As police rounded up known gangsters they found they were still no closer to solving the case. But there is something interesting. Detective Zuley’s handwritten notes – when typed up – were changed.
“When you compare the reports. You see key differences in the reports that I’ve highlighted here. Here he put his name on top. He’s added information about the, um, the offense. You notice here, he wrote 1990, instead of ’89 on the date of the crime? Inherently telling you that it was written in 1990,” Blagg said. Zuley admitted in court he sometimes writes reports a year later. Information appears to be added.
Along the way, police missed a couple of leads. A watch was found in Feitler’s elevator. She was also missing a watch. Police never followed up.
Some homeless folks lived in a nearby alcove where Feitler was shot and they vanished and were never questioned.
A neighbor told police she opened her garage door scaring a white guy in the alley right next to where Feitler was found. That man was never questioned or found.
“I had this labeled, the tide turns,” Blagg said.
That’s because Zuley failed to convince the state’s attorney that another suspect did the murder. So, he went for the Hail Mary.
“He was in a corner,” Harris said. “He was in a corner and he promised he could deliver the big one. And he ‘solved’ it. He ‘solved’ it.”
Even though there is no physical evidence in this case. The only things linking Harris to the crime are his own changing stories and a woman with a dog at 1:30 a.m. coming out of the park, walking by.
The only witness – the dog walker – to meet up with her they had to go way out of their way. In fact, police said they turned and went back the way they came.
It doesn’t make sense they’d go so far out of the way, but Harris once again changed his story to make it so, to help the police case. Then everything suddenly turned on him.
“Lo and behold, later on the same lady that I’d been sitting up talking to just like we’re talking right now holding the conversation. They say she picked me out of a line up. I said that’s impossible. This is highly impossible. How’s she going to pick me out of a line up and I’ve been with her all this time?” Harris said.
In court the woman said she was pretty sure it was Harris. She would not talk to WGN 28 years later.
And one more – a stool pigeon came to court to say Harris confessed. He has since changed his story telling the state’s attorney he lied.
It’s hard to imagine how Harris went from being the cop’s best friend to murder suspect when you see the letters police wrote on his behalf. During the investigation calling him a witness, getting him housing, Zuley himself paid for part of a hotel stay with a personal credit card.
Harris said Zuley promised him the $20,000 to $25,000 reward.
“Oh, he would say it regular. And like I said when I got ready to pull out when I felt something go wrong. He would say Lee, don’t worry I got you. You’re a few steps closer to this money. I’m going to make sure you get it,” Harris said.
Even Zuley must have realized that promising a reward, doesn’t look good. In his report, Zuley wrote he told Harris the reward is off. Then in what can only be described as creative writing, Zuley described Harris’ expression even though they were on the phone.

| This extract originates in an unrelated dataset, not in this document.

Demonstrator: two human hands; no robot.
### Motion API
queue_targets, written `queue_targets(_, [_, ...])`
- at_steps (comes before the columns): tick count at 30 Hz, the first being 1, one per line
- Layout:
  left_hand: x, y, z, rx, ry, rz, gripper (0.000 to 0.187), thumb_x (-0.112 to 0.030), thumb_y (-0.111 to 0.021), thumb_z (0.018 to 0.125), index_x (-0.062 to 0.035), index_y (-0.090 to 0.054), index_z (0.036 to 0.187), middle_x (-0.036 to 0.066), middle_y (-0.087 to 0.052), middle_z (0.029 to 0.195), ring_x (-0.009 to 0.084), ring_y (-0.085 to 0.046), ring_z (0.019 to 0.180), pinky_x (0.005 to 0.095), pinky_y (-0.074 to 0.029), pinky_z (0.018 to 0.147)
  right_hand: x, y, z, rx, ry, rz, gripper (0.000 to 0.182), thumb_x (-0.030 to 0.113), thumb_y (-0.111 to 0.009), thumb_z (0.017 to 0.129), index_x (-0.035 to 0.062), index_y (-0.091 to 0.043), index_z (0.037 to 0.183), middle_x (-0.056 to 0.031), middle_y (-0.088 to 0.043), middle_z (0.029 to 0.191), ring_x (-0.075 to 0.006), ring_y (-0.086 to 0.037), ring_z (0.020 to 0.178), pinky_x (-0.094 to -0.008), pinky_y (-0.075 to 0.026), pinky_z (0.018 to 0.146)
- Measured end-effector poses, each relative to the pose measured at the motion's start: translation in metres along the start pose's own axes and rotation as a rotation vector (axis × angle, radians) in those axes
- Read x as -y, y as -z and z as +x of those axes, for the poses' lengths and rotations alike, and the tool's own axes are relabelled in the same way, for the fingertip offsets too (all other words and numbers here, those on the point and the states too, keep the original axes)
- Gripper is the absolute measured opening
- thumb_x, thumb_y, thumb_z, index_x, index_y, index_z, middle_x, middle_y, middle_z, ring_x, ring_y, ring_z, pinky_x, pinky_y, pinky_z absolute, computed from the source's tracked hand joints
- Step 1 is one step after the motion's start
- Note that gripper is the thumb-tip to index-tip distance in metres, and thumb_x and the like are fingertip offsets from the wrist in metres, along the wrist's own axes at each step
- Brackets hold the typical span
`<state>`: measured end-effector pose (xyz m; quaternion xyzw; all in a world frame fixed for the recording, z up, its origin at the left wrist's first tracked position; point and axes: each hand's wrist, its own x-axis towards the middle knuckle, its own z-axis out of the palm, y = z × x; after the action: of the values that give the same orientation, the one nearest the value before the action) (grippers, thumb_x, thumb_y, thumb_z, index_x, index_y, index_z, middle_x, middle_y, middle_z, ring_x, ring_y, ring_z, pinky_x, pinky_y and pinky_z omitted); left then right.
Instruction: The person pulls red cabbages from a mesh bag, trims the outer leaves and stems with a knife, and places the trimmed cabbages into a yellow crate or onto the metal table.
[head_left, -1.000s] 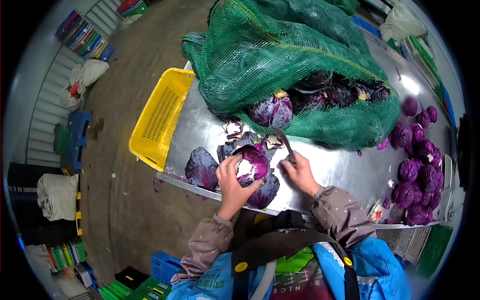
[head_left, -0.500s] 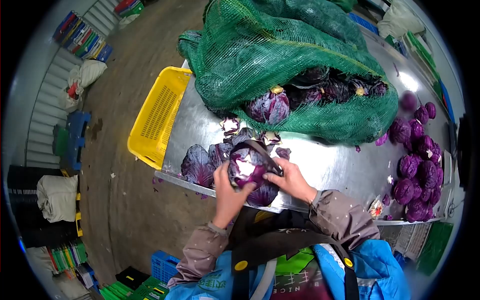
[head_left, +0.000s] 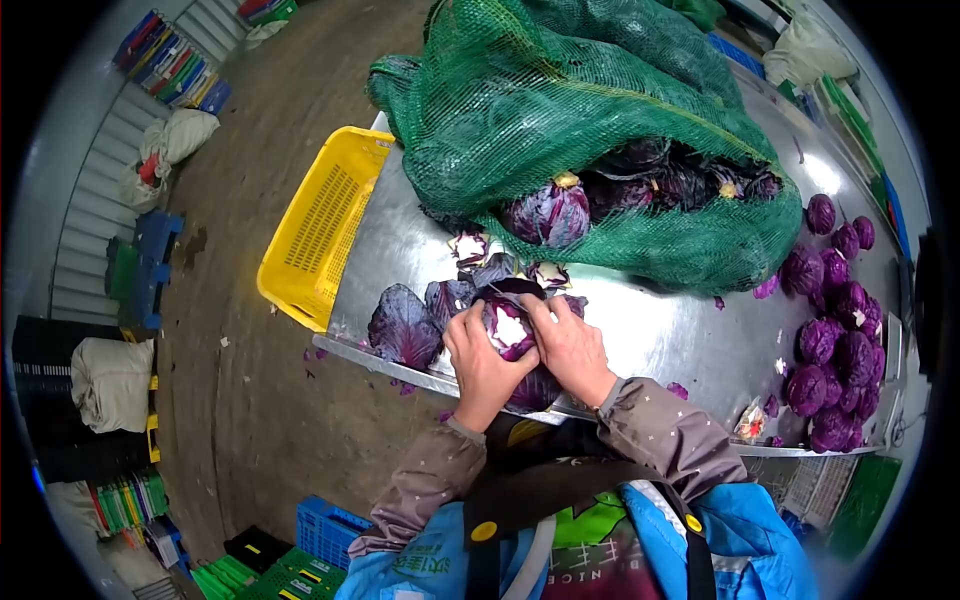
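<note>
Right hand [head_left: 572,352] shifted inward against red cabbage [head_left: 511,326]; both hands now engaged on it. Left hand [head_left: 484,366] grasps cabbage above near edge of desk [head_left: 645,340]; cannot tell right hand's grip.

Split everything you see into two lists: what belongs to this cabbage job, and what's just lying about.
Likely part of the job:
- held red cabbage
- loose outer leaves
- green mesh sack
- peeled cabbages
- metal table

Seemingly lying about:
- blue crate
- pale bundle
- multicoloured stack
</note>
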<state>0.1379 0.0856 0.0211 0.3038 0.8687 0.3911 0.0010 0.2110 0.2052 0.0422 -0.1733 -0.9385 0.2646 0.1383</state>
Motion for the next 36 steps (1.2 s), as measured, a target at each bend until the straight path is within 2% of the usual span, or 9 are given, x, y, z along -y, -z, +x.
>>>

“So the whole thing is Zuley tries to make it seem like he’s telling Lee some of these reports, you’re not going to get the reward. He said, Ask Harris if he was looking for the reward. He didn’t answer. Just smiled,” Blagg said.
Harris reiterated that he did not kill Feitler.
“I get 90 years for killing somebody I have never seen,” he said. “Never seen a day in my life.”
The Conviction Integrity Unit of the Cook County State’s Attorney is currently reviewing this case.
WGN Investigates did reach out to Feitler's family and they chose not to comment on it.
The police investigation at one point turned up a bloody t-shirt from another potential suspect, but investigators misplaced the samples of that shirt.
Also, Zuley was a detective in the Latherial Boyd murder case in 1990. Twenty-three years later, Boyd was found to be wrongfully convicted and freed in 2013.